[REQUIREMENT]: Keep the pictures out of your copy. Transcribe the records below exactly.

*** DATA

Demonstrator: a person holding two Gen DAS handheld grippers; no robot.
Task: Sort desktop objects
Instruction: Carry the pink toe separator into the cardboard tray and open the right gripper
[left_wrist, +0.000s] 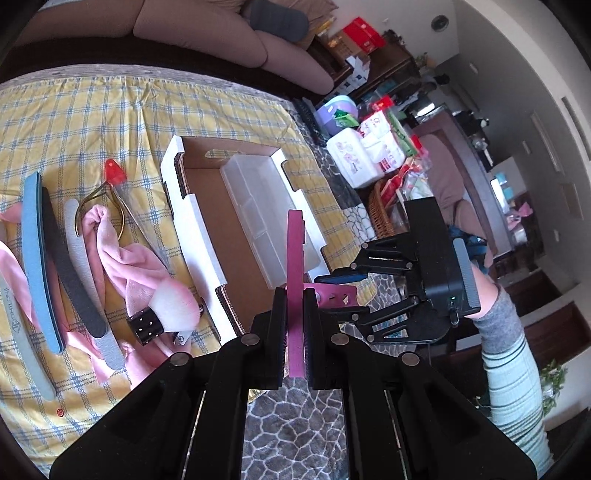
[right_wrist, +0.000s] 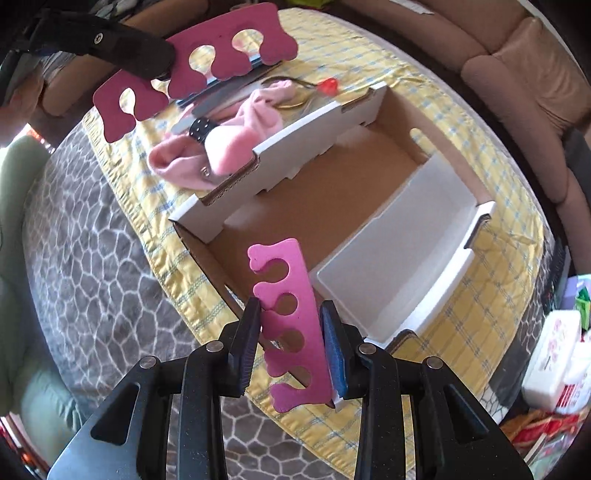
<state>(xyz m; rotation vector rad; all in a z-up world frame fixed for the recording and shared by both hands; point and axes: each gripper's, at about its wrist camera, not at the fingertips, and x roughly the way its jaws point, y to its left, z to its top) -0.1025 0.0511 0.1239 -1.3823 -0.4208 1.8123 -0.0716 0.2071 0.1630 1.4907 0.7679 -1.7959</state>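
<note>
Left gripper (left_wrist: 294, 325), low centre of the left wrist view: jaws pinched onto a pink toe separator (left_wrist: 295, 280), seen edge-on and standing upright between the pads. Same piece at upper left of the right wrist view, a darker double-rowed foam shape (right_wrist: 192, 70) hanging in the air above the table. Probably gripped by one end so the rest can be lowered clear of the fingers.

Right gripper (right_wrist: 291, 339), low centre of its own view: closed on a second toe separator (right_wrist: 286, 325), brighter pink, flat face toward the camera, clamped across its narrow width with the top lobe sticking up. Also visible at centre right of the left view, held level with the left one, just beside it.

Beyond both, mid-frame: an open cardboard box (right_wrist: 295, 147) with white outer walls and brown floor, a clear plastic tray (right_wrist: 399, 258) set along one side. Likely the destination, both separators hovering over its near end.

Farther out, left part of the left view: nail files (left_wrist: 40, 258) laid side by side, cuticle nippers (left_wrist: 99, 199) with a red cap, a pink cloth (left_wrist: 122, 254) and a dusting brush (left_wrist: 166, 306), all on the yellow checked tablecloth (left_wrist: 74, 122), not yet sorted.
</note>
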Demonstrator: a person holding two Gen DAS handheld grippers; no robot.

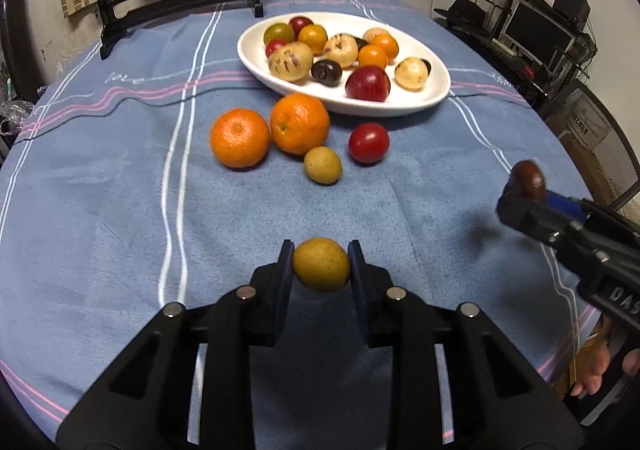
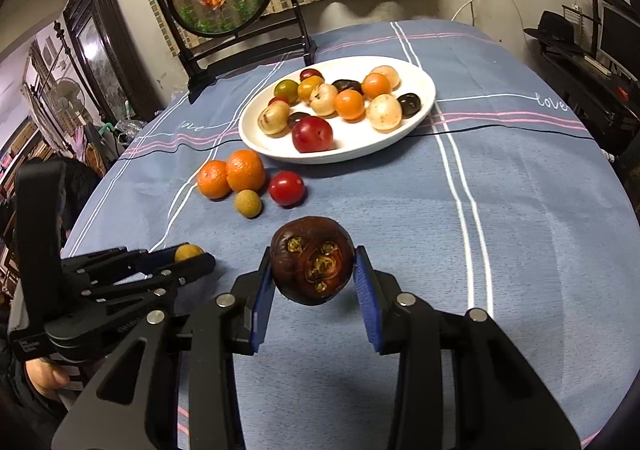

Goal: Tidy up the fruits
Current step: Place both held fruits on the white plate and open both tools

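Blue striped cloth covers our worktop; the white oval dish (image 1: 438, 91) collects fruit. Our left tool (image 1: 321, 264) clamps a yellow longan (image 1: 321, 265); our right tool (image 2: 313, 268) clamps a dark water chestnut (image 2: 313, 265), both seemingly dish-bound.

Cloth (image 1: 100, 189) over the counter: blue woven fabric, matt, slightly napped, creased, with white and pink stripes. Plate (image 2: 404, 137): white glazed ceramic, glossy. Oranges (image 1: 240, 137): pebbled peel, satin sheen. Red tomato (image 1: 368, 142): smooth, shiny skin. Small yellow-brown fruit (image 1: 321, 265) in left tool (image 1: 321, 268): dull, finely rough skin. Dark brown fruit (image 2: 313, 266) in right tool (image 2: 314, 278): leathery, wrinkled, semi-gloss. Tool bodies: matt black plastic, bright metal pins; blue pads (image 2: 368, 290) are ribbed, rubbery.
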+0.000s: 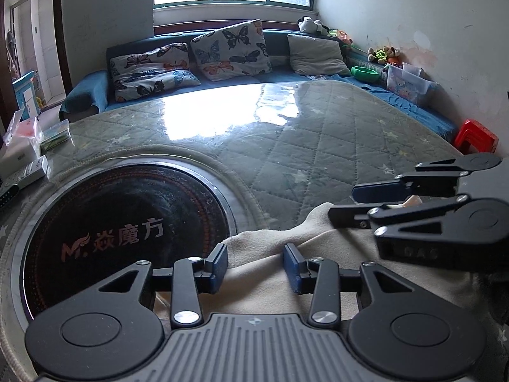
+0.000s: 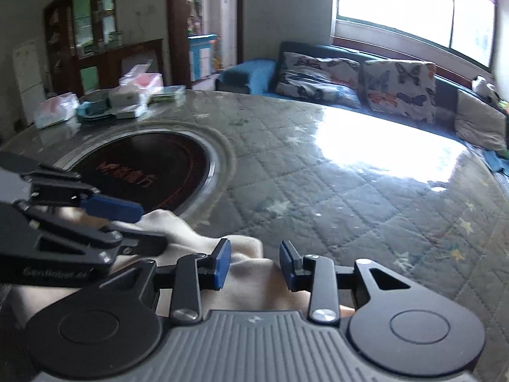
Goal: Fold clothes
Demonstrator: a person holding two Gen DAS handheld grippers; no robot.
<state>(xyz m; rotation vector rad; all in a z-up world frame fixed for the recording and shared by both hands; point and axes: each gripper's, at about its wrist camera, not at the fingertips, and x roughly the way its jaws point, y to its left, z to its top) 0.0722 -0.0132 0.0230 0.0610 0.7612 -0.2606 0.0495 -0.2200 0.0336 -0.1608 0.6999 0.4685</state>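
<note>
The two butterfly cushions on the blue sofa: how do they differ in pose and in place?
The left butterfly cushion lies low and slumped, near the sofa's arm. The right butterfly cushion stands taller, leaning against the backrest beside the plain grey cushion. They share the same pale fabric printed with dark, blue and orange butterflies.

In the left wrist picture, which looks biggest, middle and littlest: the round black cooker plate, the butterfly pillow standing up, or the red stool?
1. Round black cooker plate, but it sits nearest the camera.
2. Upright butterfly pillow.
3. Red stool, partly cut off by the table edge, so its true size is unsure.
</note>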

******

[EXERCISE RESPONSE]:
Demonstrator: a person holding two Gen DAS handheld grippers; no robot.
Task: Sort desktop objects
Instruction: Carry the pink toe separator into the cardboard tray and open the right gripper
[left_wrist, +0.000s] 
[right_wrist, +0.000s] 
<state>(xyz m; rotation vector rad; all in a z-up world frame fixed for the recording and shared by both hands; point and axes: each gripper's, at about its wrist camera, not at the fingertips, and x roughly the way its jaws point, y to its left, z to its top) -0.1025 0.0511 0.1239 -1.3823 -0.4208 1.8123 -0.0716 0.2071 0.1630 1.4907 0.7679 -1.7959</state>
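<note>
Left gripper (left_wrist: 294, 325), low centre of the left wrist view: jaws pinched onto a pink toe separator (left_wrist: 295, 280), seen edge-on and standing upright between the pads. Same piece at upper left of the right wrist view, a darker double-rowed foam shape (right_wrist: 192, 70) hanging in the air above the table. Probably gripped by one end so the rest can be lowered clear of the fingers.

Right gripper (right_wrist: 291, 339), low centre of its own view: closed on a second toe separator (right_wrist: 286, 325), brighter pink, flat face toward the camera, clamped across its narrow width with the top lobe sticking up. Also visible at centre right of the left view, held level with the left one, just beside it.

Beyond both, mid-frame: an open cardboard box (right_wrist: 295, 147) with white outer walls and brown floor, a clear plastic tray (right_wrist: 399, 258) set along one side. Likely the destination, both separators hovering over its near end.

Farther out, left part of the left view: nail files (left_wrist: 40, 258) laid side by side, cuticle nippers (left_wrist: 99, 199) with a red cap, a pink cloth (left_wrist: 122, 254) and a dusting brush (left_wrist: 166, 306), all on the yellow checked tablecloth (left_wrist: 74, 122), not yet sorted.
</note>
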Demonstrator: a person holding two Gen DAS handheld grippers; no robot.


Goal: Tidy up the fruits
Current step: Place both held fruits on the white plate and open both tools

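Blue striped cloth covers our worktop; the white oval dish (image 1: 438, 91) collects fruit. Our left tool (image 1: 321, 264) clamps a yellow longan (image 1: 321, 265); our right tool (image 2: 313, 268) clamps a dark water chestnut (image 2: 313, 265), both seemingly dish-bound.

Cloth (image 1: 100, 189) over the counter: blue woven fabric, matt, slightly napped, creased, with white and pink stripes. Plate (image 2: 404, 137): white glazed ceramic, glossy. Oranges (image 1: 240, 137): pebbled peel, satin sheen. Red tomato (image 1: 368, 142): smooth, shiny skin. Small yellow-brown fruit (image 1: 321, 265) in left tool (image 1: 321, 268): dull, finely rough skin. Dark brown fruit (image 2: 313, 266) in right tool (image 2: 314, 278): leathery, wrinkled, semi-gloss. Tool bodies: matt black plastic, bright metal pins; blue pads (image 2: 368, 290) are ribbed, rubbery.
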+0.000s: 
+0.000s: 
Goal: Fold clothes
Demonstrator: a person holding two Gen DAS handheld grippers; no robot.
<state>(xyz m; rotation vector rad; all in a z-up world frame fixed for the recording and shared by both hands; point and axes: each gripper's, at about its wrist camera, not at the fingertips, and x roughly the way its jaws point, y to its left, z to its top) 0.0722 -0.0132 0.0230 0.0610 0.7612 -0.2606 0.0495 -0.2200 0.0336 -0.1608 0.6999 0.4685</state>
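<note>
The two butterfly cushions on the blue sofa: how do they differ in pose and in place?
The left butterfly cushion lies low and slumped, near the sofa's arm. The right butterfly cushion stands taller, leaning against the backrest beside the plain grey cushion. They share the same pale fabric printed with dark, blue and orange butterflies.

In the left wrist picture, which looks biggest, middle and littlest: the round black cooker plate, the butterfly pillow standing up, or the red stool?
1. Round black cooker plate, but it sits nearest the camera.
2. Upright butterfly pillow.
3. Red stool, partly cut off by the table edge, so its true size is unsure.
</note>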

The response is finished.